Reproduce the records exactly through the line with "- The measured".

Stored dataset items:
%%
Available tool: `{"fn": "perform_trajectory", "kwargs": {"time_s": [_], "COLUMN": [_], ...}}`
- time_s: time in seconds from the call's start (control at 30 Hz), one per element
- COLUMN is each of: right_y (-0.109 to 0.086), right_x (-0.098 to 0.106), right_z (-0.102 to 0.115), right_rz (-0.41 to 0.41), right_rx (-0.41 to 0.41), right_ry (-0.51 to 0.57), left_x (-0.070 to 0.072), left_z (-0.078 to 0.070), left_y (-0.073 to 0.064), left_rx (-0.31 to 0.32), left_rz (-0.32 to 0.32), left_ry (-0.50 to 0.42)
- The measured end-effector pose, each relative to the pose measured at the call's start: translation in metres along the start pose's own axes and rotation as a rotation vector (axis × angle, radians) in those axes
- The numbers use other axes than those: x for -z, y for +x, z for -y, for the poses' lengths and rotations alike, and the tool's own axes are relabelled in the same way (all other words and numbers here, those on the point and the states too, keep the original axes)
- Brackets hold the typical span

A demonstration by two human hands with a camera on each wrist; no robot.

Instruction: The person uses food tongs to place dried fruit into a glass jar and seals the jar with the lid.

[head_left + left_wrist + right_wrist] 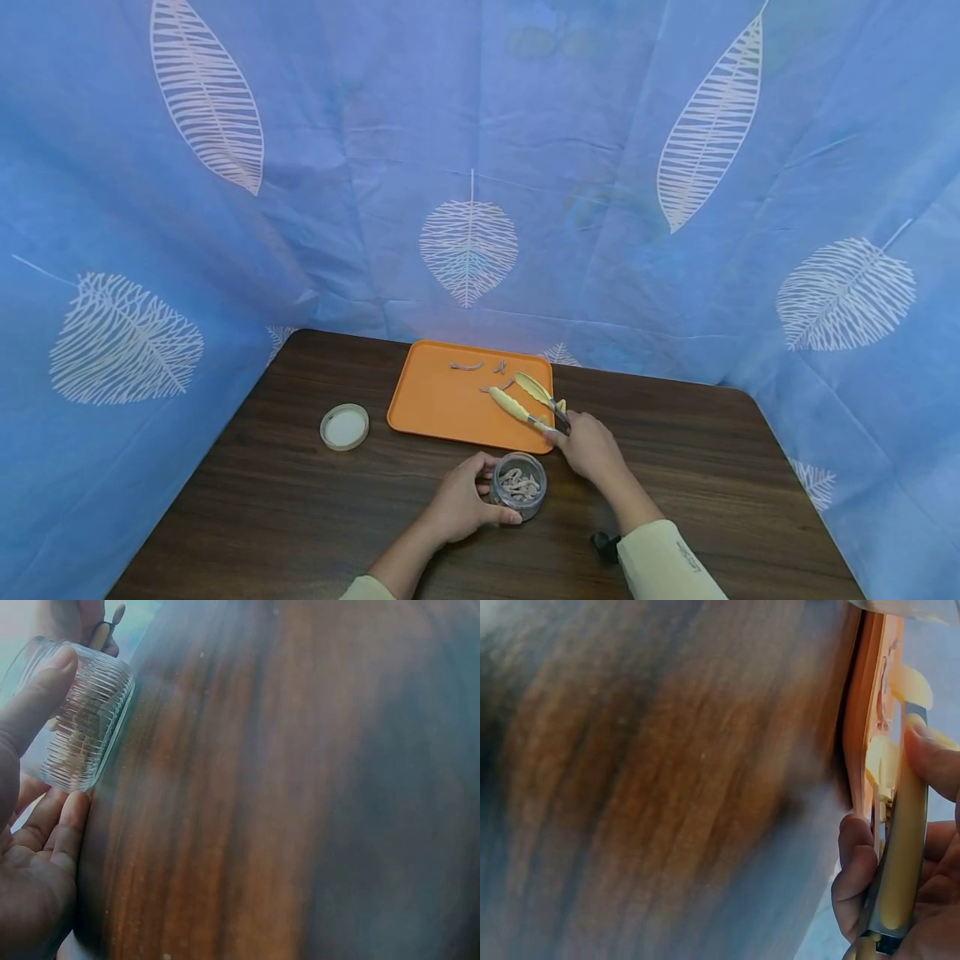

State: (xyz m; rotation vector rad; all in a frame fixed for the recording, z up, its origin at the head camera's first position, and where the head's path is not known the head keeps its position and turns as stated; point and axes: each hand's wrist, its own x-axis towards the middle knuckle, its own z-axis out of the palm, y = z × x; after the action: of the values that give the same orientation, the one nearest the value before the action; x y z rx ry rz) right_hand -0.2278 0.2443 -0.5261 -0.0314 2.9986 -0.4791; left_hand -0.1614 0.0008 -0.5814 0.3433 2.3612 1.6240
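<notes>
A clear jar (542, 500) stands upright and uncovered on the table, with several pale, twisted dried strips (517, 483) inside. My left hand (459, 500) holds it from the left, thumb at the near side and fingers behind. Ribbed walls show on the jar (112, 679) in the left wrist view. Beyond it, my right hand (594, 446) grips yellow-tipped tongs (510, 404) by the handles, their jaws spread over an orange tray (438, 408). A thin strip (506, 386) lies between the tong tips on the tray; whether they touch it, I cannot tell.
Farther back on the tray lie a slender strip (467, 367) and a small forked piece (500, 367). A round lid (345, 427) rests on the dark wooden table (285, 492), left of the tray. Blue leaf-print cloth (360, 250) hangs behind and at both sides.
</notes>
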Motion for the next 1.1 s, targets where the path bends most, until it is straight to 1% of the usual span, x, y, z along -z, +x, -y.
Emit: {"fn": "perform_trajectory", "kwargs": {"time_s": [0.13,0.23,0.5,0.77,1.0,1.1], "right_y": [0.002,0.003,0.001,-0.001,-0.002,-0.003], "right_x": [-0.002,-0.005,-0.007,-0.011,-0.014,-0.016], "right_z": [-0.001,-0.001,-0.001,-0.003,-0.005,-0.006], "right_rz": [-0.013,-0.03,-0.062,-0.109,-0.113,-0.112], "right_rx": [-0.005,-0.009,-0.05,-0.036,-0.078,-0.084], "right_ry": [-0.007,-0.036,-0.075,-0.061,-0.021,-0.018], "left_x": [0.001,0.001,0.002,0.002,0.004,0.003], "left_z": [0.0,0.0,0.0,0.0,-0.005,-0.005], "left_y": [0.0,0.0,0.0,0.0,-0.001,-0.002], "left_rx": [0.006,0.008,0.007,0.003,0.013,0.02], "left_rz": [0.001,0.002,0.008,0.007,0.011,0.012], "left_ry": [0.002,0.002,0.003,0.006,0.001,-0.003]}}
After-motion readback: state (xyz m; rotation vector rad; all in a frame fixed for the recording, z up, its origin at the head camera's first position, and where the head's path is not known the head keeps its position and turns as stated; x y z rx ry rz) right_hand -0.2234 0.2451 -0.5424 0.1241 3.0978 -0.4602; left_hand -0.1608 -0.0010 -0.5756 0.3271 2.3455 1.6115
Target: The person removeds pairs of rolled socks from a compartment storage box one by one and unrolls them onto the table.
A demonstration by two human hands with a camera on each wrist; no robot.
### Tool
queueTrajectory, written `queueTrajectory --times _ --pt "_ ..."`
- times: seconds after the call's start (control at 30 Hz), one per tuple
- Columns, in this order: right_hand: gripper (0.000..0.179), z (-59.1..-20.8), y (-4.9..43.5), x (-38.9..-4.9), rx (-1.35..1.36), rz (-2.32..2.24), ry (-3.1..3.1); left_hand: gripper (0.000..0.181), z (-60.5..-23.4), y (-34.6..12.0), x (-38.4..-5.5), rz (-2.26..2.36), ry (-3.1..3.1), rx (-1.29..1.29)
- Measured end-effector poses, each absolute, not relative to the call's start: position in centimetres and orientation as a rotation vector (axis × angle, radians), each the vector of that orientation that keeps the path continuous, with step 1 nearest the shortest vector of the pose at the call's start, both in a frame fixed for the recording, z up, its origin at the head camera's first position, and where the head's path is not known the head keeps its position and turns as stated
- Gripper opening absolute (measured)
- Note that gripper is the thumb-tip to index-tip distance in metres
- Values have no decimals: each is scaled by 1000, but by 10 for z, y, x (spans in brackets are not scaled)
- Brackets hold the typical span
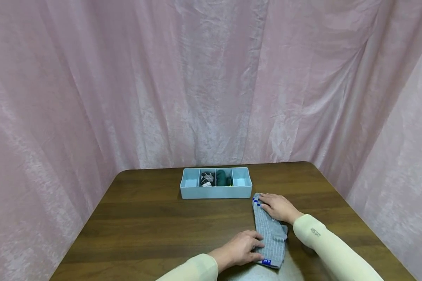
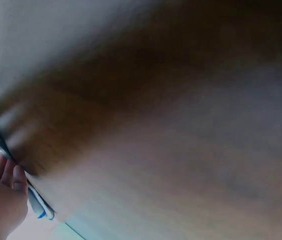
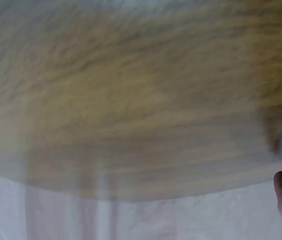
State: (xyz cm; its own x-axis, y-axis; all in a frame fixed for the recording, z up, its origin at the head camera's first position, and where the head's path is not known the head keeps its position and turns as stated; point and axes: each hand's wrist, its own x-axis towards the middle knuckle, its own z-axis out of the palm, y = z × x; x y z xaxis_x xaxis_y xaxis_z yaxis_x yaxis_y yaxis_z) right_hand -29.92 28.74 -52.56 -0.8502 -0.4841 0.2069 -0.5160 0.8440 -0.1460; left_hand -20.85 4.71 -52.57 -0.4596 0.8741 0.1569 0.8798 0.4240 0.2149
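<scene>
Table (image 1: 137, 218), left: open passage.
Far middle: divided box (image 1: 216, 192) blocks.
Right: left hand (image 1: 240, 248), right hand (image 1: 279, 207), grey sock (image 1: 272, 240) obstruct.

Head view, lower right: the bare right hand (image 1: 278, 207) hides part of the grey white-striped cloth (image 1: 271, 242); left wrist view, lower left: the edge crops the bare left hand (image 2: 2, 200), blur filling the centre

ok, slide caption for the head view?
Left hand and right hand on grey socks on a wooden table, blue divided tray farther back.
</scene>
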Motion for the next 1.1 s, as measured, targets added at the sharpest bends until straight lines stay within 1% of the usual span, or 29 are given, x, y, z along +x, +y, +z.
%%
## ANSWER TO THE EXERCISE
Available tool: `{"fn": "perform_trajectory", "kwargs": {"time_s": [_], "COLUMN": [_], ...}}`
- time_s: time in seconds from the call's start (control at 30 Hz), one per element
- COLUMN is each of: right_y (-0.109 to 0.086), right_x (-0.098 to 0.106), right_z (-0.102 to 0.115), right_rz (-0.41 to 0.41), right_rx (-0.41 to 0.41), right_ry (-0.51 to 0.57), left_x (-0.070 to 0.072), left_z (-0.078 to 0.070), left_y (-0.073 to 0.064), left_rx (-0.31 to 0.32), left_rz (-0.32 to 0.32), left_ry (-0.50 to 0.42)
- The measured end-effector pose, each relative to the pose measured at the call's start: translation in metres along the start pose's own axes and rotation as a rotation vector (axis × angle, radians) in those axes

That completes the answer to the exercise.